这一睡,便无端生了好些前世的梦境出来。

        隆冬的雪夜,熊熊烈火吞噬了整个房间。火焰由内向外漫延,浓烟呛得她睁不开眼。

        滚滚的热浪从四面八方袭来,横梁塌了抵住了大门,唯一可能出去的窗口被人从外面又放了一把火。

        窗纸一片一片地烧焦剥落,化成灰烬灼烧着更多。屋外嘈杂不堪,有尖叫有惊呼,但没有一个人上前……

        梦境在她被火焰吞噬的那一刻戛然而止,沈容倾蓦地睁开双眼,惊出了一身冷汗。
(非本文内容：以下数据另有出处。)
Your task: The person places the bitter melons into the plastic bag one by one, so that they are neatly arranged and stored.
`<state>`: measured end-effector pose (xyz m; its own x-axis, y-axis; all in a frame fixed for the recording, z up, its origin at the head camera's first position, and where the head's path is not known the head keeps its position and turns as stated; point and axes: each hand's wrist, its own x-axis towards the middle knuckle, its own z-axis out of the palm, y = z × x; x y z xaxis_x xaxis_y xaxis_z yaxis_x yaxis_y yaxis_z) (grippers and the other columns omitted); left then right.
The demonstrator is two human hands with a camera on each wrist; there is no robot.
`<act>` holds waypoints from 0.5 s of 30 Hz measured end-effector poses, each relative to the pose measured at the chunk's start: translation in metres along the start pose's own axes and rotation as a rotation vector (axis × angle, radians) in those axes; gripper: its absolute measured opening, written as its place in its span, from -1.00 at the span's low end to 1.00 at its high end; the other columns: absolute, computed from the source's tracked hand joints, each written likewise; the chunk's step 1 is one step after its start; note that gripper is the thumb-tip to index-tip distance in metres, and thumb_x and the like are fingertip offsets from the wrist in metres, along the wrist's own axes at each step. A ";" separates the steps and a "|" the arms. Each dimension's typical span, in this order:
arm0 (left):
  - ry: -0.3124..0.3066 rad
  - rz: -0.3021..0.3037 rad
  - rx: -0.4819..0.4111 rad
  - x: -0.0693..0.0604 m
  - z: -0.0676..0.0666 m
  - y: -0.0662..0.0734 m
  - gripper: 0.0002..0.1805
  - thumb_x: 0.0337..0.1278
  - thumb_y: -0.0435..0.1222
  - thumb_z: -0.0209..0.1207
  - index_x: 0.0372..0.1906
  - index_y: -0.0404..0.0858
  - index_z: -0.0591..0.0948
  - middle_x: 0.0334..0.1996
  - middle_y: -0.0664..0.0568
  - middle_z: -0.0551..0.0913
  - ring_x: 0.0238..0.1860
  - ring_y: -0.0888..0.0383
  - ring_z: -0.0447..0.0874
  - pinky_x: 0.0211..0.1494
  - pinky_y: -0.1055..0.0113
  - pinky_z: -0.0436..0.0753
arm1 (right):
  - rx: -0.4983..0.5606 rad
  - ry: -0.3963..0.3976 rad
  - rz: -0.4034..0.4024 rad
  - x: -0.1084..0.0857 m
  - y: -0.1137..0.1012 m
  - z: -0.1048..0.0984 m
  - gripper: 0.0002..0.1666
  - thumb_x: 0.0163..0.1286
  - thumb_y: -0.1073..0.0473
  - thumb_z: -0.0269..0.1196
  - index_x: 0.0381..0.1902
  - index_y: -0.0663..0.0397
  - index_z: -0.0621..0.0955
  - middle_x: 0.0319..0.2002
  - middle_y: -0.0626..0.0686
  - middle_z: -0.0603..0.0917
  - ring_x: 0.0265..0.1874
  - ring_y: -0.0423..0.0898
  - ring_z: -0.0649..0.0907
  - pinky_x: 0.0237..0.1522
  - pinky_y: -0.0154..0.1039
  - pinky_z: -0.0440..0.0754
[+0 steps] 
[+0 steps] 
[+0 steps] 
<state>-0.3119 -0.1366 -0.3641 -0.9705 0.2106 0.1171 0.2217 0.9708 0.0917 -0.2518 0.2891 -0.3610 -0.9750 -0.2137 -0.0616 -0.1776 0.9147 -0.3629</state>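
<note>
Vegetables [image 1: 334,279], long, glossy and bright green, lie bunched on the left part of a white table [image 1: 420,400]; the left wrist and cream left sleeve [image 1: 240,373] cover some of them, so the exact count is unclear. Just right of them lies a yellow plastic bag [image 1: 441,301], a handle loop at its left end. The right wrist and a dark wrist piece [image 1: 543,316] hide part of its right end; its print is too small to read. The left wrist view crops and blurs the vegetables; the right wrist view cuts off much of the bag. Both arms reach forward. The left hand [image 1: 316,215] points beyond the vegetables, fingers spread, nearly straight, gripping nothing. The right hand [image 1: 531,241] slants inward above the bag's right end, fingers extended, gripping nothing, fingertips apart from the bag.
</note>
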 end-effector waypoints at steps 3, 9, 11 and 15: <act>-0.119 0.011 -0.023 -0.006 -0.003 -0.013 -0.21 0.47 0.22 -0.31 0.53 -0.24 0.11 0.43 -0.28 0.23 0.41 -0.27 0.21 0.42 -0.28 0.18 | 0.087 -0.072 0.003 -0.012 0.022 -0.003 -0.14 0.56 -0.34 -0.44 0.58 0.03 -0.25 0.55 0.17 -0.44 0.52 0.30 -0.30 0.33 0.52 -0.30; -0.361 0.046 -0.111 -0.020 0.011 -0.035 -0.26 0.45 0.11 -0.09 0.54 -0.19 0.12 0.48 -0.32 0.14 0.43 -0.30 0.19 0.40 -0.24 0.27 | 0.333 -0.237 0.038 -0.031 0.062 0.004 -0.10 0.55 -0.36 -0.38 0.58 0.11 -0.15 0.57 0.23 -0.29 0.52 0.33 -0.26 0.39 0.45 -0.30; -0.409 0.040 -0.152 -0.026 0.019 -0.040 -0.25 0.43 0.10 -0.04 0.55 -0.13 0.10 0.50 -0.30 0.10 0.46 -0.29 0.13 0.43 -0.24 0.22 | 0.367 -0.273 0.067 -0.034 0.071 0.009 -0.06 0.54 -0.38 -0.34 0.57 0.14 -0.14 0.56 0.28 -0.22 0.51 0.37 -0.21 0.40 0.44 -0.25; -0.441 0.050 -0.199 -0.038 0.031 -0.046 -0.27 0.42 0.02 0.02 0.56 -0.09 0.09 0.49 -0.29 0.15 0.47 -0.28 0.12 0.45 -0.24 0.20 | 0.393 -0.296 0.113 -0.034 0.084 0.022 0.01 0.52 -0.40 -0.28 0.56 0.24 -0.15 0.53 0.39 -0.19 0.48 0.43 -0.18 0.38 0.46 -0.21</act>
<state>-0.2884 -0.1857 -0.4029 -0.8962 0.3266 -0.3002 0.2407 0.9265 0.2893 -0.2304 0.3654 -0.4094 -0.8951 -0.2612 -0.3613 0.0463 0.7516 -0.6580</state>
        她眼睛失明多年,后来偶得一方良药,出事前已能大致看清些光影,只是没想到最后记录下来的只有那熊熊烈火,从此每每午夜梦回,总是出现在她最深的梦境里。

        下了一夜的雨不知何时已经停了,窗外的天刚蒙蒙亮,几只麻雀落在庭院里不时传来叽叽喳喳的声响。

        沈容倾没想自己会这样睡着,肩膀硌得有些痛,整个腰背都不是很舒服。她起身稍稍活动了一下,抬眸望见床榻上的魏霁还维持着昨天晚上的姿势。

        他果然没有醒。

        沈容倾低头看了看自己身上的大红嫁衣,她的行李不多大部分都收在箱子里,昨晚月桃没来得及收拾,这会子她也没有可以替换的。

        她走到门前最后看了魏霁一眼,而后轻轻将门关上,悄然退了出去。